-- Opening Marker --
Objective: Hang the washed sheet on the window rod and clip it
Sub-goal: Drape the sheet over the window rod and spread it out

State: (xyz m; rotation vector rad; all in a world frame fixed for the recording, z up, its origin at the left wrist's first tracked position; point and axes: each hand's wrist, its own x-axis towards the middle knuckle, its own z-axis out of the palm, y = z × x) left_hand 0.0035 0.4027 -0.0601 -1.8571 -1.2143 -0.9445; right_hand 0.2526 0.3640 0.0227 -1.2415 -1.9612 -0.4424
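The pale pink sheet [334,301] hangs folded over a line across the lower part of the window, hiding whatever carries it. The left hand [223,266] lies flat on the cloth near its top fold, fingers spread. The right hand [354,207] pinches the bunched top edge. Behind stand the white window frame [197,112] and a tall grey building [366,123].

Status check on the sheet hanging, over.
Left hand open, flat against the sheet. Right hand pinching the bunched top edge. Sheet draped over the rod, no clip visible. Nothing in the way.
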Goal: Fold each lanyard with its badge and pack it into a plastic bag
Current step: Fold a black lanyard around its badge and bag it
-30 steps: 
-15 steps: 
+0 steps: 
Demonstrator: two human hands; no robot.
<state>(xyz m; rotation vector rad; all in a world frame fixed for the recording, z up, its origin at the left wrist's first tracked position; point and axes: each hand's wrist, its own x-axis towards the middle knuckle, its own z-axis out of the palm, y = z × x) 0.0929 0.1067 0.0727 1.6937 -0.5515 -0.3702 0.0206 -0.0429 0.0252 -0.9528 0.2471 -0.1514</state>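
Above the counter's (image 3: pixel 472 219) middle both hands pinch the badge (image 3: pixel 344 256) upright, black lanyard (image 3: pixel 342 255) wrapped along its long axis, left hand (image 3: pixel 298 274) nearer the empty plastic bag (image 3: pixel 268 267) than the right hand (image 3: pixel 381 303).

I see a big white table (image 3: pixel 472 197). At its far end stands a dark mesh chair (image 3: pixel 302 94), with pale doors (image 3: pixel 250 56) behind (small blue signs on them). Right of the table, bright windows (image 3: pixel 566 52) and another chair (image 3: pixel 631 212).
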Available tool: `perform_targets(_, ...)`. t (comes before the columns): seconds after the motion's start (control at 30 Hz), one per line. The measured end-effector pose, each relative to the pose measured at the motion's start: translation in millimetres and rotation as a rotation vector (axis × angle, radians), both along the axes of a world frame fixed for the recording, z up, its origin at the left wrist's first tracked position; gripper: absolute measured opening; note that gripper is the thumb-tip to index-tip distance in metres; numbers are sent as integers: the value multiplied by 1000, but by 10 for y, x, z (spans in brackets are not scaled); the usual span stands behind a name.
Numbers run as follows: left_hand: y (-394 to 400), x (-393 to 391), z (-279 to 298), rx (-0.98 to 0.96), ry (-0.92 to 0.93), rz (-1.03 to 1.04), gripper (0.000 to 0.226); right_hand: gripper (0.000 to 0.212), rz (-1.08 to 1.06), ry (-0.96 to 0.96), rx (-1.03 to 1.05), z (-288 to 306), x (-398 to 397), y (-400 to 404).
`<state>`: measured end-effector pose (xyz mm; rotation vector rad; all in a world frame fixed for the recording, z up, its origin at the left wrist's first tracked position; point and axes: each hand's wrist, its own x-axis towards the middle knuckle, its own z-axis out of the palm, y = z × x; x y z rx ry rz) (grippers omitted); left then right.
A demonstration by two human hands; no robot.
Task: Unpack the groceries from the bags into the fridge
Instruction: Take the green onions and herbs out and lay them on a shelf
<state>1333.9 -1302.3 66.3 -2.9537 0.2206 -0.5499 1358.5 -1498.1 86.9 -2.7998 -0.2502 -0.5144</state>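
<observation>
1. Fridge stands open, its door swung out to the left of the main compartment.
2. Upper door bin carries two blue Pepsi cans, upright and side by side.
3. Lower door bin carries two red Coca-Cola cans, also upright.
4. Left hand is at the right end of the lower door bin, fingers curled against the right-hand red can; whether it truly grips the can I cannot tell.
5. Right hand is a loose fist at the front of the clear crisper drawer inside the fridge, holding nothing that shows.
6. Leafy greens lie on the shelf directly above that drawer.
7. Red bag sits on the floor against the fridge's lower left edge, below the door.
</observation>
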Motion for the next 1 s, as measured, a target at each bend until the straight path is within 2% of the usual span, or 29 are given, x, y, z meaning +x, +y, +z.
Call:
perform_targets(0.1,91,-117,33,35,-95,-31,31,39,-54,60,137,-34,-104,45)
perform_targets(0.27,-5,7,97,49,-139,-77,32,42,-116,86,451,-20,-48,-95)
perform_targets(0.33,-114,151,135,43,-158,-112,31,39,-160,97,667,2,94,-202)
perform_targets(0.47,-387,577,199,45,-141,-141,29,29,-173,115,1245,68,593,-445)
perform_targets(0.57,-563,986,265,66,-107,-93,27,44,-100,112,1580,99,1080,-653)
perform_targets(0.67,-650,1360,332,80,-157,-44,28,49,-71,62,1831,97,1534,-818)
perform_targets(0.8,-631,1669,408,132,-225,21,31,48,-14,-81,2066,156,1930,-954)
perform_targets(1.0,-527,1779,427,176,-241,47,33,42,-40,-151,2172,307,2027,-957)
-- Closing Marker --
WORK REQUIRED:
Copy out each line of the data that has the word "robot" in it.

WRITTEN ANSWER:
Demonstrator: two human hands; no robot.
A demonstration by two human hands; no robot.

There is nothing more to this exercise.